* TO DO
The answer must be every line below that contains the string "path".

* LISTED RECORDS
::::::

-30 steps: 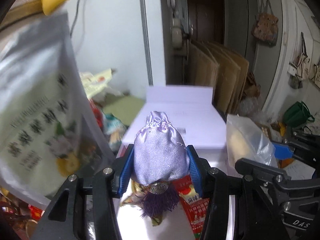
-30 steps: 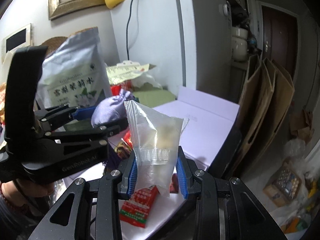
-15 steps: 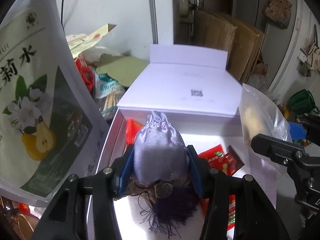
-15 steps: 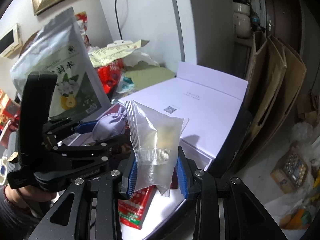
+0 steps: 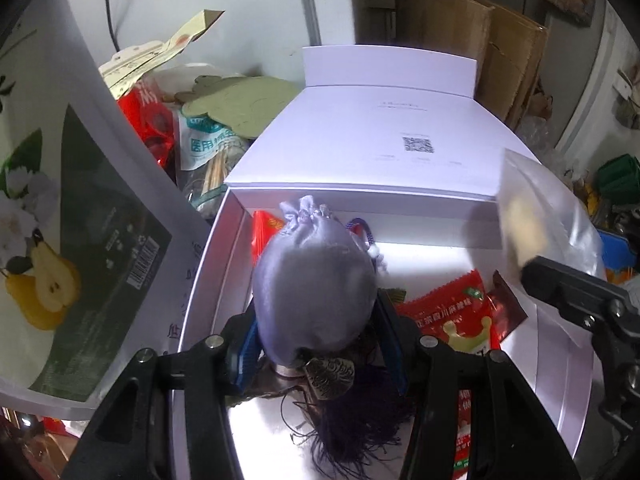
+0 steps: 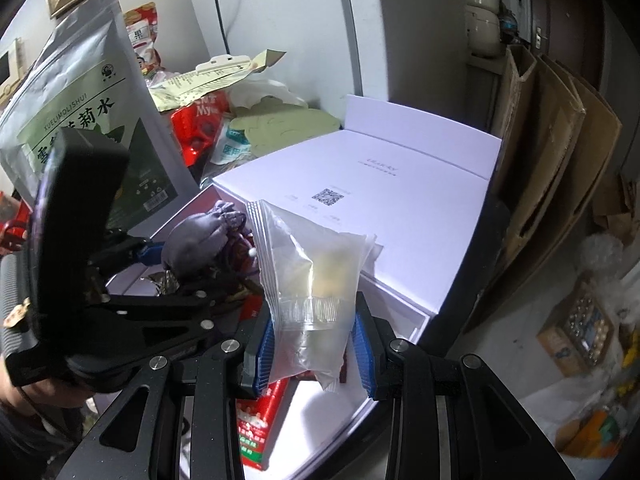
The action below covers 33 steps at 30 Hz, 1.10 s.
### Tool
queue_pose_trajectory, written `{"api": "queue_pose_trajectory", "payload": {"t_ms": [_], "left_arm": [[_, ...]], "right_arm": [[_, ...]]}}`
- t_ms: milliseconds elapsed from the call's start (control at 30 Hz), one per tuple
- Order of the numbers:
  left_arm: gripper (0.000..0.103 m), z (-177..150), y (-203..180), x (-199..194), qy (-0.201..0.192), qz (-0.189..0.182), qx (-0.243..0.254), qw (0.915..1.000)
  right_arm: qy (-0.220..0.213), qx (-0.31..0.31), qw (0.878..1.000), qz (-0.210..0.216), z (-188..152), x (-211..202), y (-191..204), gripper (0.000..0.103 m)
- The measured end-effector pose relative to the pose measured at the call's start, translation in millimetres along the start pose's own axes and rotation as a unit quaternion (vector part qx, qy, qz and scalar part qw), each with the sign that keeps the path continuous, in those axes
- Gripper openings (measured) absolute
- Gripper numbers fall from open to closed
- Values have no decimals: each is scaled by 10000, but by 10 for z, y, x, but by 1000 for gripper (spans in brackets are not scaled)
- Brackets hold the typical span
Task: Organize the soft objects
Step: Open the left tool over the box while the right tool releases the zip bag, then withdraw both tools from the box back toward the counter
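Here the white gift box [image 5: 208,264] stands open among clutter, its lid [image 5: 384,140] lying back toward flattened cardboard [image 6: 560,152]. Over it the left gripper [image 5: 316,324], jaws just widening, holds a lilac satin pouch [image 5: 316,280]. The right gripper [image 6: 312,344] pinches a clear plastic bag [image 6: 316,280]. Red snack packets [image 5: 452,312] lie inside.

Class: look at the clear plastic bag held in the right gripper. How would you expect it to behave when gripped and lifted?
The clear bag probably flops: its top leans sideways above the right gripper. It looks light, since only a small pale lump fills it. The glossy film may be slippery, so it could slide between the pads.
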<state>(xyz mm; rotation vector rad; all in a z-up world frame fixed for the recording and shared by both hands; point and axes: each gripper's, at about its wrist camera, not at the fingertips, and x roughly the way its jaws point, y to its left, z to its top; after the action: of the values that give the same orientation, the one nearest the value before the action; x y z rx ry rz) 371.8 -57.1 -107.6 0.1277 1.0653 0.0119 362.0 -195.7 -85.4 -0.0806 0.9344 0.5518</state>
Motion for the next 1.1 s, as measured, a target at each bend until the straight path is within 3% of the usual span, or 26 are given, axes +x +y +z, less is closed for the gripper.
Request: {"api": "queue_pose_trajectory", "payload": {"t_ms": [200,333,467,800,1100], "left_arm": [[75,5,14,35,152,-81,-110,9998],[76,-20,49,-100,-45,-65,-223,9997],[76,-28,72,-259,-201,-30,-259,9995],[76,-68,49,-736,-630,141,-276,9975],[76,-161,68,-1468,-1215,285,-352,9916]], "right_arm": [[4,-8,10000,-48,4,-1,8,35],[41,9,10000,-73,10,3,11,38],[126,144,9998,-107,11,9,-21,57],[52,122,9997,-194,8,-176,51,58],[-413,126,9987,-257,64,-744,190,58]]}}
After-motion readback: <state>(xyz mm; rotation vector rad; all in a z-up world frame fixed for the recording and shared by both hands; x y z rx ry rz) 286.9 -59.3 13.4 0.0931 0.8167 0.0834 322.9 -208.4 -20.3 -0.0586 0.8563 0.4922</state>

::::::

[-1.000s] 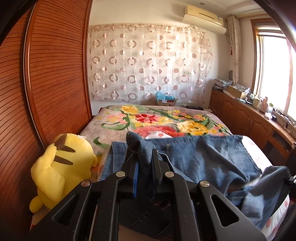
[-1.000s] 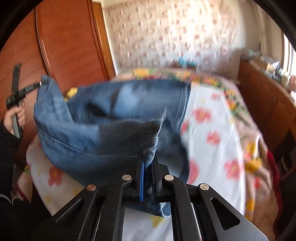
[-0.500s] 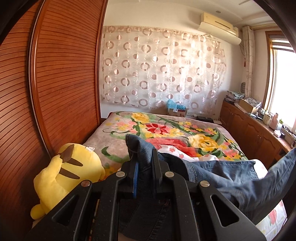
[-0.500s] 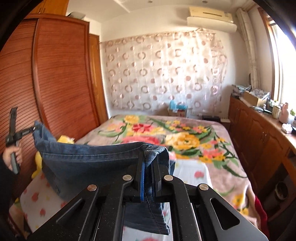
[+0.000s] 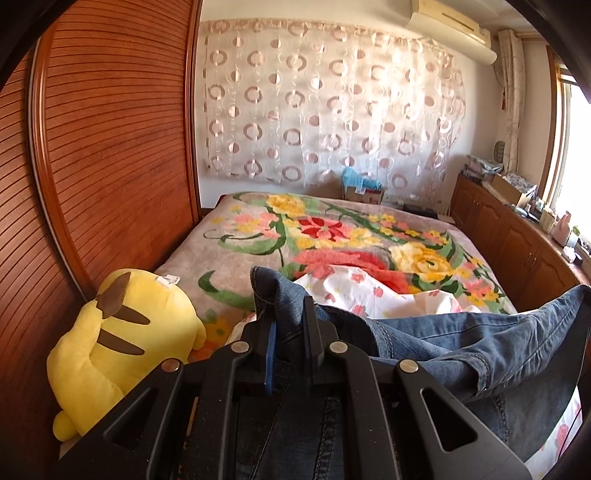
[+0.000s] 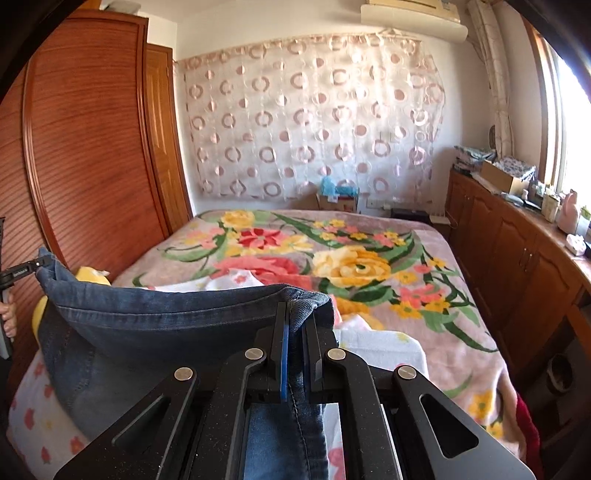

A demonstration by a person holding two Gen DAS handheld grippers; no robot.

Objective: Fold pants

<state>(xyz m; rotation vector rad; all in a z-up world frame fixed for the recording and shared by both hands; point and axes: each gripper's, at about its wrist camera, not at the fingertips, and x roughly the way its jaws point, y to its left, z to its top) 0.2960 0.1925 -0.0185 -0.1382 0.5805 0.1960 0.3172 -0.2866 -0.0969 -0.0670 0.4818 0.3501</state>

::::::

* RESULT OF THE EXERCISE
- The measured end-effector pose relative to the pose measured at the call's start, translation in millimetres along the start pose's own axes and rotation as a unit quaternion (vector part qx, qy, qz and scalar part qw), each with the sign that keeps the path continuous, in those axes
Motion for the next 1.1 s, as measured, a target at each bend until the straight path is within 3% of the usual span, or 26 are given, axes +x +y +z, less is closed for the gripper.

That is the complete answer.